Code Monkey home page Code Monkey logo

minerva-news's Introduction

minerva

Using AI to revolutionize how we browse and comprehend news. It is hosted on https://minerva-news.herokuapp.com.

Development Notes

React frontend, Python/Flask backend, and MongoDB

npm & create-react-app is used in the development process for frontend.

When first cloning repo, make sure to run

npm install

which will create a node_modules folder with the dependencies specified in package.json. Also run

pip3 install -r requirements.txt

for the necessary Python libs

Frontend

To start the development server, which enables hotloading on http://localhost:3000

npm start

App

First set env variables in env.txt, specifically

{YOUR_GOOGLE_CLIENT_ID}
{YOUR_GOOGLE_CLIENT_SECRET}
{YOUR_MONGO_ATLAS_SRV}

To test frontend + backend, we first need a production build for frontend (only build if frontend changes)

npm run build

Then to launch the app run

python3 app.py

The app will be hosted on http://localhost:5000. To run both at once do (recommended since one often forgets to build)

sh run.txt

If some components exhibit weird behavior after correct bugs, try clearing browser cache etc...

Heroku Deployment

Make sure you have Heroku CLI installed. We will be using gunicorn, python WSGI HTTP server, to serve the Flask application (specified in Procfile).

First change os.environ['GUNICORN'] in app.py to HEROKU as opposed to LOCAL.

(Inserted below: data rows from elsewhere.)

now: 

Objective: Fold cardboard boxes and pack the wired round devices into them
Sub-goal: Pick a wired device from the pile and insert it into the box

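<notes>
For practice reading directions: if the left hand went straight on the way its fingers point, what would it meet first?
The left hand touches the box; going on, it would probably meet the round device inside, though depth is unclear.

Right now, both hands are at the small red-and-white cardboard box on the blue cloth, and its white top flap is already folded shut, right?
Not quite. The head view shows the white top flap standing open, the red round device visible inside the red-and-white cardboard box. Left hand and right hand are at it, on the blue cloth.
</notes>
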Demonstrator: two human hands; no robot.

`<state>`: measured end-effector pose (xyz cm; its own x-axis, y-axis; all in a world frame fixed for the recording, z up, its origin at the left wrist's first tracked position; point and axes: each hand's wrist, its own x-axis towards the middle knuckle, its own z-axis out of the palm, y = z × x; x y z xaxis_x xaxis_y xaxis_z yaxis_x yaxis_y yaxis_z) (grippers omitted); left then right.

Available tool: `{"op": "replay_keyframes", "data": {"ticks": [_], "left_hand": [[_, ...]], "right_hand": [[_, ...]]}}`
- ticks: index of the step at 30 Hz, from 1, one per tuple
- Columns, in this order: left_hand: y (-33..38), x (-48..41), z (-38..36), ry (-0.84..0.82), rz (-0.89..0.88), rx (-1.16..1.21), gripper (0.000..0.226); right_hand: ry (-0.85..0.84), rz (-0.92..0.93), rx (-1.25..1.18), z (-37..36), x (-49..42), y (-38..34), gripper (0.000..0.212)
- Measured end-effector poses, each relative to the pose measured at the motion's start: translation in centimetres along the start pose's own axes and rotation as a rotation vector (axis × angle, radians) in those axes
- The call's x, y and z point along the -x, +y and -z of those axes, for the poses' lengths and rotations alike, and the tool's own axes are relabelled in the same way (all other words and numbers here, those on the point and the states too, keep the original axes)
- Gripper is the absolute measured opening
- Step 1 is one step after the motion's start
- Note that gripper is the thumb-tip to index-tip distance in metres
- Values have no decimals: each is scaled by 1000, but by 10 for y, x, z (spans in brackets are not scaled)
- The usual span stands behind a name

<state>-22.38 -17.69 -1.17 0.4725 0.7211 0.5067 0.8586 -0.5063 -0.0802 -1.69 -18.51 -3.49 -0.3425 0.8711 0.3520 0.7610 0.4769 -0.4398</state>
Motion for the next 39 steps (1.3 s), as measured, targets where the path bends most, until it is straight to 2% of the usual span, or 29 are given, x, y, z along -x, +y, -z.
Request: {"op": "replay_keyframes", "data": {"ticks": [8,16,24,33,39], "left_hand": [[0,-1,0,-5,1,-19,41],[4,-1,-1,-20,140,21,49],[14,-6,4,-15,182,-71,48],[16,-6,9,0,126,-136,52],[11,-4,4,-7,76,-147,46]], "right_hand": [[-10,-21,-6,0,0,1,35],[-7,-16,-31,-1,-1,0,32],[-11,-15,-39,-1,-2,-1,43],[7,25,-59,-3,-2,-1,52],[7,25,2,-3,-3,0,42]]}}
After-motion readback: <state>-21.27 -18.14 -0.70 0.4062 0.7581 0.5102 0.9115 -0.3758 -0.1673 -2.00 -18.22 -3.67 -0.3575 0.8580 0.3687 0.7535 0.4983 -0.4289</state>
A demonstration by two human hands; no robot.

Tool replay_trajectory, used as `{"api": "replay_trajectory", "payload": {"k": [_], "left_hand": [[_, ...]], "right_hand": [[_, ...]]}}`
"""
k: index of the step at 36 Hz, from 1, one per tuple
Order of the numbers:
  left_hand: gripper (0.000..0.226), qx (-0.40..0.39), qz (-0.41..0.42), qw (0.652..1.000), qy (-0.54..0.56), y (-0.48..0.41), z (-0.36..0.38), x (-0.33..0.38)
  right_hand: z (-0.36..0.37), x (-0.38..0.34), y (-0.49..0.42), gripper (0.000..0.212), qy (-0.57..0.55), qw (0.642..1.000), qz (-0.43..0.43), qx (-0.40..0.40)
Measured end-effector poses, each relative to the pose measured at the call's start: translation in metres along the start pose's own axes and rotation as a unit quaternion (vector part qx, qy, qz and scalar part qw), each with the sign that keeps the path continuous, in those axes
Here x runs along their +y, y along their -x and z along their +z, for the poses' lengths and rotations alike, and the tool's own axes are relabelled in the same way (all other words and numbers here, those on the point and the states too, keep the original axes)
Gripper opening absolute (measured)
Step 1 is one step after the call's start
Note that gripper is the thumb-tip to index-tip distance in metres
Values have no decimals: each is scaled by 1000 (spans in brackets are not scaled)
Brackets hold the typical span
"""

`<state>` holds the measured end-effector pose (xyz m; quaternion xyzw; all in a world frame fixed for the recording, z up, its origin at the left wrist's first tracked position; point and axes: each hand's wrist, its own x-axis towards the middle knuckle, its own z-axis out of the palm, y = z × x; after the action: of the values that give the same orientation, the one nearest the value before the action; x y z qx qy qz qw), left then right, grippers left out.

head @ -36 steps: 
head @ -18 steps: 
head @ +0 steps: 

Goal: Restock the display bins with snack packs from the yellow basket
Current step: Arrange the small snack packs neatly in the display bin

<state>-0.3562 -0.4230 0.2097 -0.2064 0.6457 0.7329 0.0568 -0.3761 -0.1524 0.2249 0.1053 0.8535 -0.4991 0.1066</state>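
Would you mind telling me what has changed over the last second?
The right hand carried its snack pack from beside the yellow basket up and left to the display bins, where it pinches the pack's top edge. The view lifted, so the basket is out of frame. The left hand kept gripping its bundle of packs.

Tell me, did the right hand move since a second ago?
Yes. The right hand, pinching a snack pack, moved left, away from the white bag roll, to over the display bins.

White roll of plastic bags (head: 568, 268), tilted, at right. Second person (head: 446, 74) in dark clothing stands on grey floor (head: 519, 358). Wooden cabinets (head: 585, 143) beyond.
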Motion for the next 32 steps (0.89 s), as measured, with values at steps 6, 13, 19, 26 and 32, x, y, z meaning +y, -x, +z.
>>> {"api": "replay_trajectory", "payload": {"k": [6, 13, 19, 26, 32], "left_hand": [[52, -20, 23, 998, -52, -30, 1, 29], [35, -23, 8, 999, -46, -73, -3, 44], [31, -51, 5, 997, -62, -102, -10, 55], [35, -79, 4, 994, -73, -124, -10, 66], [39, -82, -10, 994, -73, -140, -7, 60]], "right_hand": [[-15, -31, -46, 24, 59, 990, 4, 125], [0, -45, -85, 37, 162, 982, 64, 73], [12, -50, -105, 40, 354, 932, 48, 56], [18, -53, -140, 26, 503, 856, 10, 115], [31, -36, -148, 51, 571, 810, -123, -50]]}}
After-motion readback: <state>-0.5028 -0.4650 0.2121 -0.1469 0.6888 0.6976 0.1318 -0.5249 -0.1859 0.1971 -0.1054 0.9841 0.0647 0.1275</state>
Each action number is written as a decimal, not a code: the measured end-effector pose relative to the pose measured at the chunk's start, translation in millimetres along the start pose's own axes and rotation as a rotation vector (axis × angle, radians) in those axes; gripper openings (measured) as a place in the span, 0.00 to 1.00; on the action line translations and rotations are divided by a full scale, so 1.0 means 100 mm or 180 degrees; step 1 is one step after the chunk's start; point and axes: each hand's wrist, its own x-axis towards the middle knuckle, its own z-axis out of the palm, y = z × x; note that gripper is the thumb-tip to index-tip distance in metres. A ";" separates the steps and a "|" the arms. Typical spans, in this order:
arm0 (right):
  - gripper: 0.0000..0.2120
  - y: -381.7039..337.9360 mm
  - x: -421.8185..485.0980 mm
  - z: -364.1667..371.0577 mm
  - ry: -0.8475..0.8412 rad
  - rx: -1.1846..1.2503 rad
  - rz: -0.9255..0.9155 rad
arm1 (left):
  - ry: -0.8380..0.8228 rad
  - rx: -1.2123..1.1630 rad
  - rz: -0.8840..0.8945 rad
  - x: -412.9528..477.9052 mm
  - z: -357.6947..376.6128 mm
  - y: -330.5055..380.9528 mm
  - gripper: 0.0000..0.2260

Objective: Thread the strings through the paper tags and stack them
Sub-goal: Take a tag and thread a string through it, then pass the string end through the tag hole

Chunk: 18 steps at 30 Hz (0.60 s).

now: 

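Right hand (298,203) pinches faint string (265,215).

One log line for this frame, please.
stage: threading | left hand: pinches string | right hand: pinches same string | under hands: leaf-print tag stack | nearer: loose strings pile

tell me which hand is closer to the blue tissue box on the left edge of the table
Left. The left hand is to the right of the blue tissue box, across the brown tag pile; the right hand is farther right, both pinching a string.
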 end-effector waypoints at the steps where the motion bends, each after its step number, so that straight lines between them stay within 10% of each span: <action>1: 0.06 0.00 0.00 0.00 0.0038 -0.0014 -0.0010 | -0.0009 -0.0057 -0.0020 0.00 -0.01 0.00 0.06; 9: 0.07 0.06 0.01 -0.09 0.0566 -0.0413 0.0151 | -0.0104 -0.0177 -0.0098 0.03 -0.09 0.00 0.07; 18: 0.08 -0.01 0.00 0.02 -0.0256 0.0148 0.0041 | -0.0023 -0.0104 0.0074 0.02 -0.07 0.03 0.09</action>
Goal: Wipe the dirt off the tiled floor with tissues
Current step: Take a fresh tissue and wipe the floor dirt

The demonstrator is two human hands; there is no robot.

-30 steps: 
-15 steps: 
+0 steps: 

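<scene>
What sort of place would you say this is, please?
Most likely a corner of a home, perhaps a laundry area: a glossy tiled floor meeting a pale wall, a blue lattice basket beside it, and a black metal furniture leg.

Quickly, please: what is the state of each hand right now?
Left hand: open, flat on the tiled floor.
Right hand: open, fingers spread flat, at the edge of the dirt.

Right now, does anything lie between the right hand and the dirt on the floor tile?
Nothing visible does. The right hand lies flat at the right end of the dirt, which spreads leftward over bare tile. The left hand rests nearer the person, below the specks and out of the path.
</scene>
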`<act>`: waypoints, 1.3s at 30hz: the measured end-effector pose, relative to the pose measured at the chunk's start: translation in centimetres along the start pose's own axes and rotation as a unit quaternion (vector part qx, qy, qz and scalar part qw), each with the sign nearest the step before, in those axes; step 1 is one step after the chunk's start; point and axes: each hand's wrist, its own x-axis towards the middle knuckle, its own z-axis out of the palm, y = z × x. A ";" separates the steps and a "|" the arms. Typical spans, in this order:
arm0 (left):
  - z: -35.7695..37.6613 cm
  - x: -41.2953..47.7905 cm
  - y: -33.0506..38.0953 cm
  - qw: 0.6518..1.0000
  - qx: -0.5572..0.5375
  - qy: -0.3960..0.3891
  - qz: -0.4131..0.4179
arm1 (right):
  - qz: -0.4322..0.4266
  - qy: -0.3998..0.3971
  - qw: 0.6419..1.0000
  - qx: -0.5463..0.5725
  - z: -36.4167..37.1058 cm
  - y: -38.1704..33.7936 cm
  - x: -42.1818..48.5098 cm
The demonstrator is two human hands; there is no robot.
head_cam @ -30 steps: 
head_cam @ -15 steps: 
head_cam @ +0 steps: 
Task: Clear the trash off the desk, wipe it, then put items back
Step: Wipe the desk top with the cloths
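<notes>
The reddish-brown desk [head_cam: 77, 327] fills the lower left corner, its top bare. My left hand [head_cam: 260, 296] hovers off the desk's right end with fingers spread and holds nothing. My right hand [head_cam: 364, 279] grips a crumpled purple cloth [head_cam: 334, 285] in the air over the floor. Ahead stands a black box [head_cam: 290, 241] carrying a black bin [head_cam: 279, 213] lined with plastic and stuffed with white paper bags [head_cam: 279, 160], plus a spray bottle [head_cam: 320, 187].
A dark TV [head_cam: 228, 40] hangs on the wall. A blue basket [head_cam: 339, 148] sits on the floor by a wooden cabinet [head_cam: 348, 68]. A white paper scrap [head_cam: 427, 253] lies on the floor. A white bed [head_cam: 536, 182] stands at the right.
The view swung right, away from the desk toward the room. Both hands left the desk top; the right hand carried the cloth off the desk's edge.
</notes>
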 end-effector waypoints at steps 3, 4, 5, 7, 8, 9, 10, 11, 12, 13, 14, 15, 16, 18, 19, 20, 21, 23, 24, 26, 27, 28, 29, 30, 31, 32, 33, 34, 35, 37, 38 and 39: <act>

Next create the app on Heroku. Then run

heroku git:remote -a {YOUR_APP_NAME}
heroku buildpacks:set heroku/python
heroku buildpacks:add --index 1 heroku/nodejs

to set up the Heroku build environment. Next, set the environmental variables on Heroku.

heroku config:set GOOGLE_CLIENT_ID={YOUR_GOOGLE_CLIENT_ID}
heroku config:set GOOGLE_CLIENT_SECRET={YOUR_GOOGLE_CLIENT_SECRET}
heroku config:set MONGO_ATLAS_SRV={YOUR_MONGO_ATLAS_SRV}

Finally commit to Heroku (repeat for subsequent deploys)

git add .
git commit -m {COMMIT_MESSAGE}
git push heroku master

Make sure to wait a little bit before accessing the website. Otherwise 1) it might not update or 2) freeze.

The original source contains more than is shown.